In [None]:
import tensorflow as tf

# Basic Gradient Tape

## Gradient Tape Usage

In [None]:
x = tf.ones((2, 2))

with tf.GradientTape() as t:
    # Record the actions performed on tensor x with `watch`
    t.watch(x) 

    # Define y as the sum of the elements in x
    y =  tf.reduce_sum(x)

    # Let z be the square of y
    z = tf.square(y) 

# Get the derivative of z wrt the original input tensor x
dz_dx = t.gradient(z, x)
print(dz_dx)

tf.Tensor(
[[8. 8.]
 [8. 8.]], shape=(2, 2), dtype=float32)


## Gradient tape expires after one use, by default

If you want to compute multiple gradients, note that by default, GradientTape is not persistent (`persistent=False`).  This means that the GradientTape will expire after you use it to calculate a gradient.


In [None]:
x = tf.constant(3.0)

with tf.GradientTape() as t:
    t.watch(x)
    y = x * x
    z = y * y

# z = x^4, dz/dx = 4*x^3 at x = 3 --> 108.0
dz_dx = t.gradient(z, x)
print(dz_dx)

tf.Tensor(108.0, shape=(), dtype=float32)


In [None]:
# If you try to compute dy/dx after the gradient tape has expired:
try:
    dy_dx = t.gradient(y, x)  # 6.0
    print(dy_dx)
except RuntimeError as e:
    print(e)

A non-persistent GradientTape can only be used tocompute one set of gradients (or jacobians)


In [None]:
# To make sure that the gradient tape can be used multiple times, set persistent=True
x = tf.constant(3.0)

with tf.GradientTape(persistent=True) as t:
    t.watch(x)
    y = x * x
    z = y * y

dz_dx = t.gradient(z, x)
print(dz_dx)

tf.Tensor(108.0, shape=(), dtype=float32)


In [None]:
t.gradient(y, x)

<tf.Tensor: shape=(), dtype=float32, numpy=6.0>

## Nested Gradient tapes

**Acceptable indentation of the first gradient calculation**

Keep in mind that you'll want to make sure that the first gradient calculation of `dy_dx` should occur at least inside the outer `with` block.

In [None]:
x = tf.Variable(1.0)

with tf.GradientTape() as tape_2:
    with tf.GradientTape() as tape_1:
        y = x * x * x
    dy_dx = tape_1.gradient(y, x)
d2y_dx2 = tape_2.gradient(dy_dx, x)

print(dy_dx)
print(d2y_dx2)

tf.Tensor(3.0, shape=(), dtype=float32)
tf.Tensor(6.0, shape=(), dtype=float32)


### Where not to indent the first gradient calculation
If the first gradient calculation is OUTSIDE of the outer `with` block, it won't persist for the second gradient calculation.

In [None]:
x = tf.Variable(1.0)

with tf.GradientTape() as tape_2:
    with tf.GradientTape() as tape_1:
        y = x * x * x

# The first gradient call is outside the outer with block
# so the tape will expire after this
dy_dx = tape_1.gradient(y, x)

# The tape is now expired and the gradient output will be `None`
d2y_dx2 = tape_2.gradient(dy_dx, x)

print(dy_dx)
print(d2y_dx2)

tf.Tensor(3.0, shape=(), dtype=float32)
None


Notice how the `d2y_dx2` calculation is now `None`.  The tape has expired.  Also note that this still won't work even if you set persistent=True for both gradient tapes.

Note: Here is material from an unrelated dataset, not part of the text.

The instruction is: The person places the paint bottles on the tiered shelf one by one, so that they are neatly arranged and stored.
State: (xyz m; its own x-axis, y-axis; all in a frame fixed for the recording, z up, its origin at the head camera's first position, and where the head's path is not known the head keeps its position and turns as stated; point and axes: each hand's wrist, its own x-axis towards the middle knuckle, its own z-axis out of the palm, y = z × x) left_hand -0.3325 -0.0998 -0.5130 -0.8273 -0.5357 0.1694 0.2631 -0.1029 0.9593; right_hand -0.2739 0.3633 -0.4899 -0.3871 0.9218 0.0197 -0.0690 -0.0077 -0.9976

## Proper indentation for the second gradient calculation

The second gradient calculation `d2y_dx2` can be indented as much as the first calculation of `dy_dx` but not more.

In [None]:
x = tf.Variable(1.0)

with tf.GradientTape() as tape_2:
    with tf.GradientTape() as tape_1:
        y = x * x * x
        dy_dx = tape_1.gradient(y, x)
        # this is acceptable
        d2y_dx2 = tape_2.gradient(dy_dx, x)

print(dy_dx)
print(d2y_dx2)

tf.Tensor(3.0, shape=(), dtype=float32)
tf.Tensor(6.0, shape=(), dtype=float32)


In [None]:
x = tf.Variable(1.0)

with tf.GradientTape() as tape_2:
    with tf.GradientTape() as tape_1:
        y = x * x * x
        dy_dx = tape_1.gradient(y, x)
    # this is also acceptable
    d2y_dx2 = tape_2.gradient(dy_dx, x)

print(dy_dx)
print(d2y_dx2)

tf.Tensor(3.0, shape=(), dtype=float32)
tf.Tensor(6.0, shape=(), dtype=float32)


In [None]:
x = tf.Variable(1.0)

with tf.GradientTape() as tape_2:
    with tf.GradientTape() as tape_1:
        y = x * x * x
        dy_dx = tape_1.gradient(y, x)
# this is also acceptable
d2y_dx2 = tape_2.gradient(dy_dx, x)

print(dy_dx)
print(d2y_dx2)

tf.Tensor(3.0, shape=(), dtype=float32)
tf.Tensor(6.0, shape=(), dtype=float32)